В те же дни дошли до нас известия о том, что этот самый Мориц задумал построить дамбу у Севенберга – это в двух часах пути от Бреды – дабы направить на нас воды Мерка, затопить наш лагерь и траншеи и на баркасах и лодках доставить в город подкрепление и продовольствие. Сей замысел сильно заботил нашего генерала Спинолу, который искал и не находил действенное средство воспрепятствовать тому, чтобы в один прекрасный день проснулись мы все в воде по шейку. По этому поводу зубоскалили следующим образом: надо, мол, отрядить на диверсию людей из немецких полков – они-то уж справятся:
И примерно в те же дни капитана Алатристе вызвали в шатер дона Педро. Дело было к вечеру, солнце уже клонилось к западу, заливая розовым кромку плотин, за которыми виднелись силуэты ветряных мельниц и тянулись на северо-восток рощи. Для такого случая Алатристе привел себя по возможности в порядок: прикрыл нагрудником из буйволовой кожи драную сорочку, с особым тщанием вычистил оружие, насалил портупею и прочую ременную сбрую. Он ступил под откинутый полог шатра: в одной руке – потрепанная шляпа, другая придерживает шпагу – и стал навытяжку, не произнося ни слова и ожидая, когда дон Педро де ла Амба, беседовавший со своими офицерами, среди которых был и капитан Брагадо, соблаговолит обратить на него внимание.
– Ага, вот он самый и есть, – сказал полковник.
Алатристе не выказал при столь странном приеме ни тревоги, ни любопытства, хотя его приметливый взгляд не оставил без внимания успокаивающую улыбку Брагадо, посланную ему из-за плеча дона Педро.
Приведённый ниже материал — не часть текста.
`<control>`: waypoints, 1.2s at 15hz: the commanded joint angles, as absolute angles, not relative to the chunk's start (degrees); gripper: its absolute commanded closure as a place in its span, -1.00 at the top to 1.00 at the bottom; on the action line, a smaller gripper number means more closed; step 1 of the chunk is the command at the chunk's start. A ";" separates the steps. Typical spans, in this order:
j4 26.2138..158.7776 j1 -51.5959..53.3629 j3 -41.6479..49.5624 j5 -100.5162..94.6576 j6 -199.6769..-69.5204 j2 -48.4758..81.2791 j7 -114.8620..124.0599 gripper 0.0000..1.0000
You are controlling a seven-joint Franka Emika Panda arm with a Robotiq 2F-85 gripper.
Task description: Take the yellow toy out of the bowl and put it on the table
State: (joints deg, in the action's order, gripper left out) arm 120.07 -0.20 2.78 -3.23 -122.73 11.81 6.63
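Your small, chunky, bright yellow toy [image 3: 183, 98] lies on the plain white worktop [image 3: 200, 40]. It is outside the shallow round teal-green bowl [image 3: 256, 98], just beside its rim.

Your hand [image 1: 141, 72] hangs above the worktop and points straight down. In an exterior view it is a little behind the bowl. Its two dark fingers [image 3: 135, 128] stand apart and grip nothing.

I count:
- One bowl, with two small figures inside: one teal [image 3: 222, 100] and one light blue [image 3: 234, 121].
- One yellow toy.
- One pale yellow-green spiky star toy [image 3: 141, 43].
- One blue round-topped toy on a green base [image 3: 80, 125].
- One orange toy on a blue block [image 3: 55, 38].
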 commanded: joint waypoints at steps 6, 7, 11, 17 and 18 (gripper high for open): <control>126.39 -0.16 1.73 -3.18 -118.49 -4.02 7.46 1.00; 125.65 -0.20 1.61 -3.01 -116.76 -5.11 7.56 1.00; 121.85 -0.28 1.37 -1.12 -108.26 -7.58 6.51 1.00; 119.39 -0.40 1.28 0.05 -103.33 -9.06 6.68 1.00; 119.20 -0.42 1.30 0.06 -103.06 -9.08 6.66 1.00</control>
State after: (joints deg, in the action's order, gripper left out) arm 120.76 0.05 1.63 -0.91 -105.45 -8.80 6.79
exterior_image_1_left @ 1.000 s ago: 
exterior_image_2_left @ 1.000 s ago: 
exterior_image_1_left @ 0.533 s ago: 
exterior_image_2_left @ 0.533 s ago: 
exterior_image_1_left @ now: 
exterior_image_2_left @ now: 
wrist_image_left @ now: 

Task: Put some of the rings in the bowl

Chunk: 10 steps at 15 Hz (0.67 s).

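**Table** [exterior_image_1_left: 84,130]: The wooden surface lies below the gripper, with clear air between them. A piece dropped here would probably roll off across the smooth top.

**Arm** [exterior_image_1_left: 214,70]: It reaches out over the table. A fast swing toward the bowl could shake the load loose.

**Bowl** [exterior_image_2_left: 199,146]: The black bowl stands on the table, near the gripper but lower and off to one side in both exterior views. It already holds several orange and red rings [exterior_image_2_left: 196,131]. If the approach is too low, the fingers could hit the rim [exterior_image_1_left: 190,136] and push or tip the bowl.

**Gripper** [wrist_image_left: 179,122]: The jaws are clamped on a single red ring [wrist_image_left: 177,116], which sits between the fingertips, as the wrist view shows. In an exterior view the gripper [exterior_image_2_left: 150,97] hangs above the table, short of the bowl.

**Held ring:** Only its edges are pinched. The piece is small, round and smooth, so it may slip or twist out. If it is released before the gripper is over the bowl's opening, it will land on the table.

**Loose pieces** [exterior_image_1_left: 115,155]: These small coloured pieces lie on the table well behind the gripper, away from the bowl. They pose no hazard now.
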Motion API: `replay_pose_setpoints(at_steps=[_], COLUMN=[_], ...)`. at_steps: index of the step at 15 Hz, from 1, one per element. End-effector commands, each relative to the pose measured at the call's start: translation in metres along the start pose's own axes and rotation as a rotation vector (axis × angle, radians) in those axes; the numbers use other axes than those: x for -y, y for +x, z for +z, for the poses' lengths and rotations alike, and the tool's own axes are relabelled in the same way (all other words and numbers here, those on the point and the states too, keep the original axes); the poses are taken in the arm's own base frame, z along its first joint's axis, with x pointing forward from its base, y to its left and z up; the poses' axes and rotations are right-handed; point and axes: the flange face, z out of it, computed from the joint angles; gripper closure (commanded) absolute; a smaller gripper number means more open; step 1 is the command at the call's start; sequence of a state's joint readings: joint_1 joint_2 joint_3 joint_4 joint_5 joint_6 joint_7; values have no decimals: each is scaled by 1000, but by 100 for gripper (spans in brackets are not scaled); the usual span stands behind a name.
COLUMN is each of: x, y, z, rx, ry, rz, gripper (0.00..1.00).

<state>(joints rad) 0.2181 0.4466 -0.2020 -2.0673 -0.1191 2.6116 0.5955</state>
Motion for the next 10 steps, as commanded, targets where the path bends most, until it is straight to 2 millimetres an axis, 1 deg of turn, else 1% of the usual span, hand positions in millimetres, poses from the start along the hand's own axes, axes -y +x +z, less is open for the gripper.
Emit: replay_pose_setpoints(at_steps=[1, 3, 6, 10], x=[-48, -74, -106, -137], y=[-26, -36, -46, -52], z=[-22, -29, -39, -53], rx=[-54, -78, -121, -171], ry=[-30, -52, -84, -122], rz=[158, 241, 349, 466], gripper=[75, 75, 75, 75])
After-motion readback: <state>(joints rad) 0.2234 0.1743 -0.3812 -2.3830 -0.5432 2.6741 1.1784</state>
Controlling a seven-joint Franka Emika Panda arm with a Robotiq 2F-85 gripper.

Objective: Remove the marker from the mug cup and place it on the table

В палатке было еще четверо офицеров, и всех он знал, по крайней мере, в лицо: дон Эрнан Торральба, командовавший одной из рот; начальник штаба Идьякес и еще двое молодых людей – гусманов, как именовали в ту пору юных аристократов или родовитых дворян, жалованья не получавших и служивших ради славы или – что чаще случалось – чтобы завоевать репутацию перед возвращением в Испанию, где благодаря дружеским или семейным связям ожидало их теплое и покойное место. На столе, рядом с книгами и картами, стояло несколько бутылок: присутствующие пили вино – причем из хрустальных бокалов. Со дня взятия Аудкерка Алатристе не держал в руках такой посуды. «Пастухам – ужин, да и не всухомятку, а овечке – вертел», – кстати вспомнилось ему любимое присловье.
– Хотите глоточек?
Петлеплёт, скривив губы, что долженствовало означать любезную улыбку, изящным движением указал на бутылки и бокалы.
– Только что доставили из Малаги. Выдержанный «Педро Хименес».
Алатристе сглотнул, постаравшись, чтобы это осталось незамеченным. В полдень он, как и весь взвод, ел хлеб, сдабривая его маслом, надавленным не то из репы, не то еще из каких корнеплодов, и запивая грязноватой водицей, – обычное окопное угощение. Каждый сверчок знай свой шесток, вздохнул он про себя. Вышестоящие тебя сторонятся, ну и ты к ним не тянись.
– Если позволите, господин полковник, как-нибудь в другой раз.
Он постарался, не теряя почтительности, произнести эти слова так, чтобы ясна была причина отказа.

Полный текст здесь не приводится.